Il était une fois, le H1N1

par Rédaction
On consulte les experts, et on écoute avec attention les plus alarmistes. Début mars, les scientifiques concluent à la nature pandémique du phénomène. Comme il reste assez de temps d’ici à l’hiver pour préparer un vaccin pour toute la population, c’est l’occasion pour le CDC de démontrer son utilité.
Introduire une substance dans le corps de millions de personnes ne présenterait pas un risque de dimension inconnue ? Certains suggèrent de fabriquer le vaccin, de le stocker et de ne le distribuer qu’en cas de nécessité.
Leurs objections ne sont pas retenues, on vaccinera tout le monde. Le secrétaire d’État à la Santé pense que c’est de bonne politique. Éviter de voir « un million d’Américains » mourir dans les rues est du devoir du gouvernement. Par ailleurs, les nouvelles militaires ne sont pas bonnes.
Le Président des USA convoque les sommités de la médecine à la Maison-Blanche, les interroge une à une sur les mérites d’une vaccination générale. Tous sont favorables. Il invite ceux qui auraient un avis contraire à lui parler en tête-à-tête. Aucun ne se présente. Fort de cette unanimité, le président annonce qu’il demandera les fonds nécessaires au Congrès pour inoculer chaque homme, femme et enfant des États-Unis.
La logistique est d’une ampleur phénoménale. Elle implique un programme national réunissant tous les acteurs : chercheurs, industrie pharmaceutique, municipalités, associations, etc. Mille problèmes sont à résoudre : il faut des coqs pour produire le vaccin avec des œufs de poule fécondés, y en a-t-il assez ? Les assureurs refusent d’assurer les fabricants, c’est trop incertain. Les juristes inventent une couverture des producteurs en obligeant chaque personne à signer une attestation de consentement, etc.
Pendant que les difficultés s’amoncellent, l’été arrive et le virus A-H1N1 cesse de donner de ses nouvelles. Plus de grippe porcine nulle part ? On pense à tout arrêter lorsque survient, en août, une grippe bizarre qui tue trois personnes à Philadelphie lors d’une convention militaire. Des bataillons de chercheurs sont expédiés sur place pour voir ce que c’est. Ils l’appellent « la maladie du légionnaire ». Elle n’a rien à voir avec la grippe porcine mais elle prend la vie de près de 35 personnes et relance l’urgence d’une prévention.
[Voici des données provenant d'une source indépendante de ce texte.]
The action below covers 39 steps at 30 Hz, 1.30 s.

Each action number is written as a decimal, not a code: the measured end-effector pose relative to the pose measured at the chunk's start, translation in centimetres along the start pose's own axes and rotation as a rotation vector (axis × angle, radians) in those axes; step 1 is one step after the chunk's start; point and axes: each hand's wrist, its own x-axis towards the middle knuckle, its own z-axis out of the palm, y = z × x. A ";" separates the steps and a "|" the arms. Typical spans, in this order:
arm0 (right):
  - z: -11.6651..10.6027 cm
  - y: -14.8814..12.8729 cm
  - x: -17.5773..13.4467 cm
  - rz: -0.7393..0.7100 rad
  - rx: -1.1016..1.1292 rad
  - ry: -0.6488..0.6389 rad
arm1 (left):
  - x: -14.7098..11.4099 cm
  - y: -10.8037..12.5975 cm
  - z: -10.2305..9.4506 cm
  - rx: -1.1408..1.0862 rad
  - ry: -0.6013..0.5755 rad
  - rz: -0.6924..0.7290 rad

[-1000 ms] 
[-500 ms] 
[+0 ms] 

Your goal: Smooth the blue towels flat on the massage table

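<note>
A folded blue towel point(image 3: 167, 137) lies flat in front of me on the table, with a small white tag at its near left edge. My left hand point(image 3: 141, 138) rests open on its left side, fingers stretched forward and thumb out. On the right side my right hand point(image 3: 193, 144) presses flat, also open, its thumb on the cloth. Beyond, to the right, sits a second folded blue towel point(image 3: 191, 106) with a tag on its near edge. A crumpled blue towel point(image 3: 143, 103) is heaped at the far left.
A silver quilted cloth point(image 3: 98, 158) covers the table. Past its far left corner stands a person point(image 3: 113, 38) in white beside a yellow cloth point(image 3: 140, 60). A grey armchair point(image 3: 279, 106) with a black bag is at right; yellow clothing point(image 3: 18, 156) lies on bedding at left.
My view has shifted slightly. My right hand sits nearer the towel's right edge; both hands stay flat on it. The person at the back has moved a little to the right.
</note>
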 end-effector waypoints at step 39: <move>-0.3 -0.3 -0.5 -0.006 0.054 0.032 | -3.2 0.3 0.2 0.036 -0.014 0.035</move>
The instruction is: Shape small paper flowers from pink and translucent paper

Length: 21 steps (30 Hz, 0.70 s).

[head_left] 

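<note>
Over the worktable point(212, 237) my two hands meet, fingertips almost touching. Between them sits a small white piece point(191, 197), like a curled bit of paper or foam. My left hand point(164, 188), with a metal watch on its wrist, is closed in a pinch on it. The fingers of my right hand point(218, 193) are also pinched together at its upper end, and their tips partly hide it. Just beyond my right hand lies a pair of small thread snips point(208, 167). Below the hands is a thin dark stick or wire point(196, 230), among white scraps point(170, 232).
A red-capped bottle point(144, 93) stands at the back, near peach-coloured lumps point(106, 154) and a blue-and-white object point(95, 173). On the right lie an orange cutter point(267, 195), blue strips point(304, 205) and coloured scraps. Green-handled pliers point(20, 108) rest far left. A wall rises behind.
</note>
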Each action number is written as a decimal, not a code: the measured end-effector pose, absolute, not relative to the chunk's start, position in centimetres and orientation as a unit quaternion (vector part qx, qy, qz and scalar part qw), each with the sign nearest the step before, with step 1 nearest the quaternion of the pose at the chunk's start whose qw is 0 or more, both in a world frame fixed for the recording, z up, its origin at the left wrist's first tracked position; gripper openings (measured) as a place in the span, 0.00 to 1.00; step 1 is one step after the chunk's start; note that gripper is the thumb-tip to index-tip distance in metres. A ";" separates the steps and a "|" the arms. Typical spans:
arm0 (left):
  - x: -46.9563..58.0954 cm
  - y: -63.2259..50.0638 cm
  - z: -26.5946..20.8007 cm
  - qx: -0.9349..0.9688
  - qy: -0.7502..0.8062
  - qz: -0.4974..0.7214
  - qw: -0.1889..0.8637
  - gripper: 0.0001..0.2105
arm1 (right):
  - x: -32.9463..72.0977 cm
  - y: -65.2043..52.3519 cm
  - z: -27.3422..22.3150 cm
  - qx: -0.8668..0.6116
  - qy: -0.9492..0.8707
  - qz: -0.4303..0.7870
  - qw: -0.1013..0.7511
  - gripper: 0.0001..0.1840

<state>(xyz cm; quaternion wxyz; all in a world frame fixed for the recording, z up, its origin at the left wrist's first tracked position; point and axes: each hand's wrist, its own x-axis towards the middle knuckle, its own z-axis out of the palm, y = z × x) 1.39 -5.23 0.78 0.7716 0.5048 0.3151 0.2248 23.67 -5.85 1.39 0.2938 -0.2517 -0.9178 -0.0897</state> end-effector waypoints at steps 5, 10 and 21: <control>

Le programme de vaccination contre le virus A-H1N1 peut reprendre.
Les injections commencent le 1er octobre sous le slogan : « Zéro grippe, remonte tes manches, Amérique ». En dix jours, un million d’Américains reçoivent le vaccin. Le 11 octobre, trois personnes âgées décèdent peu après l’inoculation. On ne tarde pas à comprendre qu’il n’y a pas de rapport mais le doute s’installe. Le président se fait lui-même vacciner devant les caméras. En dix semaines, 50 millions d’Américains le suivent.
On note des complications chez deux milliers de personnes, dont 181 décèdent. Des chiffres considérés comme normaux. En revanche, l’apparition, suite à la vaccination, de plusieurs cas de syndrome de Guillain-Barré, une polynévrite aiguë, allume l’alerte orange. Le 13 décembre, le CDC décide de ne pas stopper le programme.
Le 16 décembre cependant, après de nouveaux calculs d’épidémiologie fondés sur trois douzaines de cas, il découvre qu’une personne vaccinée a sept fois plus de risques de contracter le syndrome qu’une personne non vaccinée. Ce risque-là mis au jour, l’administration ne peut le prendre. Le programme de vaccination cesse aussitôt. Entre-temps, le virus A-H1N1 s’est complètement éclipsé. Une pandémie ? Quelque 25 personnes vaccinées seraient mortes dans l’année de complications pulmonaires liées au syndrome Guillain-Barré.
Il ne s’agit pas de politique fiction. Tout ceci est rigoureusement authentique. C’est l’histoire de la pandémie de grippe porcine de 1976, dont parlent les scientifiques pour tenter d’éclairer les évènements actuels. On en parle également dans les médias américains et suisses, mais pas dans les médias français.